Un syndicaliste piégé par la DGSI sur numéro prépayé désactivé, une loi contre les violences sexuelles mise au placard jusqu'à la mort d’une enfant : France Déter reçoit ce matin deux invités qui, chacun à leur façon, instruisent le procès d’un État qui sait très bien choisir ses cibles.
Chaque lundi matin, Au Poste tente de mettre un peu de trouble dans l’ordre médiatique dominant.
La rencontre avec Tayeb Khouira et Céline Thiébault-Martinez
Tayeb Khouira: secrétaire national de Solidaires, ancien porte-parole de Sud-Aérien est agent de piste à Roissy-Charles-de-Gaulle, il raconte une convocation qui ressemble à tout sauf à ce qu'on lui avait annoncé. Le 20 janvier 2024, un samedi à 18h, un numéro inconnu l'appelle: le commissariat du Blanc-Mesnil veut lui parler. Il se présente, se fait fouiller, monte au premier étage.

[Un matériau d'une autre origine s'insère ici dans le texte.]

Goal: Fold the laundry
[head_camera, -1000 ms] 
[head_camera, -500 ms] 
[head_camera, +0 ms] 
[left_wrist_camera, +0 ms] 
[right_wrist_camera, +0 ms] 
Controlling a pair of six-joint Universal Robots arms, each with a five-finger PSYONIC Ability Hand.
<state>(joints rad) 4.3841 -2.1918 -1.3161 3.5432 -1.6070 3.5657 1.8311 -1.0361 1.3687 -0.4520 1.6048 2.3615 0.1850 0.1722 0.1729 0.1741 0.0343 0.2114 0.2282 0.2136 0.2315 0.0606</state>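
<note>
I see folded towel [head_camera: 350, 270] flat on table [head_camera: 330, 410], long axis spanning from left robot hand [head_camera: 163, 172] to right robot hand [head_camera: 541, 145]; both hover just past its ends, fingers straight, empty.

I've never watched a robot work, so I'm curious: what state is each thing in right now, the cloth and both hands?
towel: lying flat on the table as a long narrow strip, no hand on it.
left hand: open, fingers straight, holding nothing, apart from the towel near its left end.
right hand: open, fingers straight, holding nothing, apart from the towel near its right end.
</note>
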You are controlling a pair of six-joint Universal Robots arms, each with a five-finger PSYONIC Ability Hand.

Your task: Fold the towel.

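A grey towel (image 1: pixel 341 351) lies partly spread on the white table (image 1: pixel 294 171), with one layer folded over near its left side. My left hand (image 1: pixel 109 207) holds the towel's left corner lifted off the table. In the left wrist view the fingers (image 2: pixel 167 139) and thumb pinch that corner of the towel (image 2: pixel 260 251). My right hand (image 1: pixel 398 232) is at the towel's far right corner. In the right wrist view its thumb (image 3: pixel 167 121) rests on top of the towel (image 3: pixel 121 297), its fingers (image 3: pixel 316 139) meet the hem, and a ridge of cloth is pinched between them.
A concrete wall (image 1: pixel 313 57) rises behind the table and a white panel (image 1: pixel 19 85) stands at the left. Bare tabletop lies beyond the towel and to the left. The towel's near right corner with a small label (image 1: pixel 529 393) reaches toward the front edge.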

Deux agents lui posent leur première question: vous savez pourquoi vous êtes là? Il répond: le vol d'un carte bancaire dont il est victime. Réponse: «Ah non, c'est une histoire plus grave.» Ce qu'on lui reproche: «glorifier le Hamas» et inciter ses collègues à «tout faire exploser sur l'aéroport». S'enchaînent deux heures de questions sur son militantisme, son soutien à la Palestine, et --- révélateur --- quelle mosquée il fréquente et s'il envoie de l'argent à l'étranger. Aucun PV, aucun droit notifié, aucun avocat. En sortant, il rappelle le numéro: désactivé.
Ce n'était pas des agents du commissariat qui l'interrogeaient mais ceux de la DGSI. Les caméras de surveillance ont prouvé sa présence. L'IGPN, saisie, s'est dessaisie. La DGSI a mené sa propre enquête sur elle-même. Lors d'une seconde convocation, une agente lâche: «Même nous, on n'a pas accès au dossier. C'est classé secret défense. Ça vient de très haut, et quelqu'un de très bien placé vous en veut.» Dans les dépositions récupérées après le classement de sa plainte, les agents évoquent «une alerte sur un attentat imminent» le jour même. Tayeb Khouira démonte: «On n'appelle pas quelqu'un qui doit commettre un attentat à 18 heures.» Aucun badge bloqué, aucun collègue interrogé à Roissy. Pour lui, le mobile est politique: figure des blocages de l'aéroport pendant la réforme des retraites, soutien affiché à la Palestine, à l'approche des JO. «C'était un cocktail de répression syndicale, c'était de la barbouillerie tout simplement.» Avec Solidaires et la Ligue des droits de l'homme, il saisit le tribunal administratif pour engager la responsabilité de l'État.
Céline Thiebault-Martinez: députée PS de Seine-et-Marne, elle, a déposé le 2 décembre 2025 une proposition de loi intégrale contre les violences sexistes et sexuelles transpartisane, portée avec des élus communistes, écologistes et du bloc central, adossée aux associations féministes et enfantistes, la loi a dormi. L'affaire Lyhanna l'a ressortie du tiroir: elle sera discutée à partir du 15 juillet --- mais pas sous la forme voulue par ses auteurs, Lecornu ayant choisi un véhicule législatif plus étroit.
Thiébault-Martinez commence par les chiffres: 160 000 enfants victimes de VSS par an, un toutes les trois minutes. 270 000 femmes victimes de violences conjugales en 2023, en hausse de 10%. 94% des plaintes pour viol classées sans suite. 1% des violeurs punis. Elle dénonce le «pointillisme législatif» des gouvernements successifs --- des petites lois qui ne font pas système face à des violences qui, elles, font système. Sa proposition: une juridiction spécialisée sur le modèle espagnol, des magistrats et policiers formés au psychotrauma, la fin des alternatives aux poursuites pour VSS, une aide juridictionnelle sans conditions de ressources, la prescription glissante étendue aux majeurs. Sur Macron qui a dit que ce n'est pas une question de moyens: «Le budget a augmenté, mais qu'en a-t-on fait? On a surtout construit des places de prison.» Sur les 70 000 plaintes que Darmanin promet de réexaminer: «Cette annonce en elle-même n'a pas de sens parce qu'on ne sait pas à quoi elle sert en réalité.»